Per non farsi travolgere da tutto questo, per non rischiare di correre da una parte all’altra nel tentativo di dire tutto, Tarantino sceglie una strada, una posizione ben definita. Una posizione che è uno sguardo. C’è un momento all’interno del film, una battuta di un dialogo breve tra Schultz e Django, dove il cacciatore di taglie dà un consiglio al giovane schiavo che ha appena liberato, e che fa più o meno così: Scegliti una parte e poi portala fino in fondo. Non si esce dalla parte. Per Tarantino è la stessa cosa. Sceglie un modo di fare cinema, che è il suo modo, e tutto il resto passa attraverso quel modo lì. Il razzismo, lo scontro fra cultura, il riscatto, l’amore. Che sia più una maniera di riscrivere il reale, piuttosto che una maniera per rappresentarlo, è evidente. Che sia una maniera consapevole, è dichiarato dalla prima scena, con la camminata degli schiavi in fila nel buio del bosco. Un carrello laterale, alberi illuminati come si vedono solo nelle scenografie a teatro e un personaggio assurdo che vien fuori dal buio: un dentista tedesco su di carretto nella notte. Arriva e si presenta. Presenta anche il cavallo! E il cavallo si inchina!
Attori che fanno una parte. Django Unchained è il cinema di Tarantino raccontato da Tarantino. E’, a modo suo, un meccanismo perfetto. Che non significa un film perfetto. Quello e’ un altro discorso. Ha più a che fare con il come che con il cosa. Tarantino mette alla prova se stesso. Prende ciò che ama moltissimo e prova a riscriverlo, a piegarlo in maniera coerente al suo modo di pensare il cinema. E ci riesce perfettamente.
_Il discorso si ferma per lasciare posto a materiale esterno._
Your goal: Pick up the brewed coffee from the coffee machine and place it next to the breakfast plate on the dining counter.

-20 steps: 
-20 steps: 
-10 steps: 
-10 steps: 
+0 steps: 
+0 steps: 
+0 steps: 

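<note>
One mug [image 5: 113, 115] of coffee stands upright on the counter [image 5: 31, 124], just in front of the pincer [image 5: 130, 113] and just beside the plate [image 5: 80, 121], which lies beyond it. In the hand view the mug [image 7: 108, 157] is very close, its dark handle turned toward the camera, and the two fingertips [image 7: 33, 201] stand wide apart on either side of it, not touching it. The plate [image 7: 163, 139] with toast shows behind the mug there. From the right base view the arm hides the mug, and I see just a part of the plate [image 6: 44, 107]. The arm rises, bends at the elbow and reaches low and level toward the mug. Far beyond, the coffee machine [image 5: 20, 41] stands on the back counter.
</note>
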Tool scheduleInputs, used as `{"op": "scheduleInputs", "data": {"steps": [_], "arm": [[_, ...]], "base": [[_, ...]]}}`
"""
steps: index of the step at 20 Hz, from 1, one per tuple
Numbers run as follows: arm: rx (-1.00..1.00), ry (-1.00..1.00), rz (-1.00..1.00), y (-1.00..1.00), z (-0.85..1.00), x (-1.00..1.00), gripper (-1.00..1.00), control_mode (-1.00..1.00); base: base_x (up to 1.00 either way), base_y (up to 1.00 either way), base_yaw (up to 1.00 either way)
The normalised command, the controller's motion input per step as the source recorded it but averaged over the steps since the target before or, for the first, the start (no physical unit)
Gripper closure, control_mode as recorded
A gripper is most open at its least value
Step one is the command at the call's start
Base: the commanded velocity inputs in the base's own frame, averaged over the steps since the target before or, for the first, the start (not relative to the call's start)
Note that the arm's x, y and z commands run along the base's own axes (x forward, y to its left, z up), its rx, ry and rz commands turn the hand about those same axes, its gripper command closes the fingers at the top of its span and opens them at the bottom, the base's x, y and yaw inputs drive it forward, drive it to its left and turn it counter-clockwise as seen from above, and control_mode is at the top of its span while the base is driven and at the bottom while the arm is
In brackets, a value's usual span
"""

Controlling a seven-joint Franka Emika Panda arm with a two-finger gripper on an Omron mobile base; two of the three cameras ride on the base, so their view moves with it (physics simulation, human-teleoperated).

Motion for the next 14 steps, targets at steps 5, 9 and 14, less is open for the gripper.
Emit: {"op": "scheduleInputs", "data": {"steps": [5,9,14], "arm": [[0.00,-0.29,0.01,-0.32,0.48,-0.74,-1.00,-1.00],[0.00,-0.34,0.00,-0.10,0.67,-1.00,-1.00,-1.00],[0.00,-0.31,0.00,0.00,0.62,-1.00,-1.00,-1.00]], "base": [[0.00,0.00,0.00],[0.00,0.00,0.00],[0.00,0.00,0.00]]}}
Il manierismo è dietro l’angolo, verrebbe da dire. Forse sì, ma non questa volta. Non ancora.
Matteo Angaroni
Django Unchained
Regia e sceneggiatura: Quentin Tarantino. Fotografia: Robert Richardson. Montaggio: Fred Raskin. Interpreti: Jamie Fox, Leonardo Di Caprio, Christoph Waltz, Samuel L. Jackson, Kurt Russell. Origine: Usa, 2013. Durata: 165′.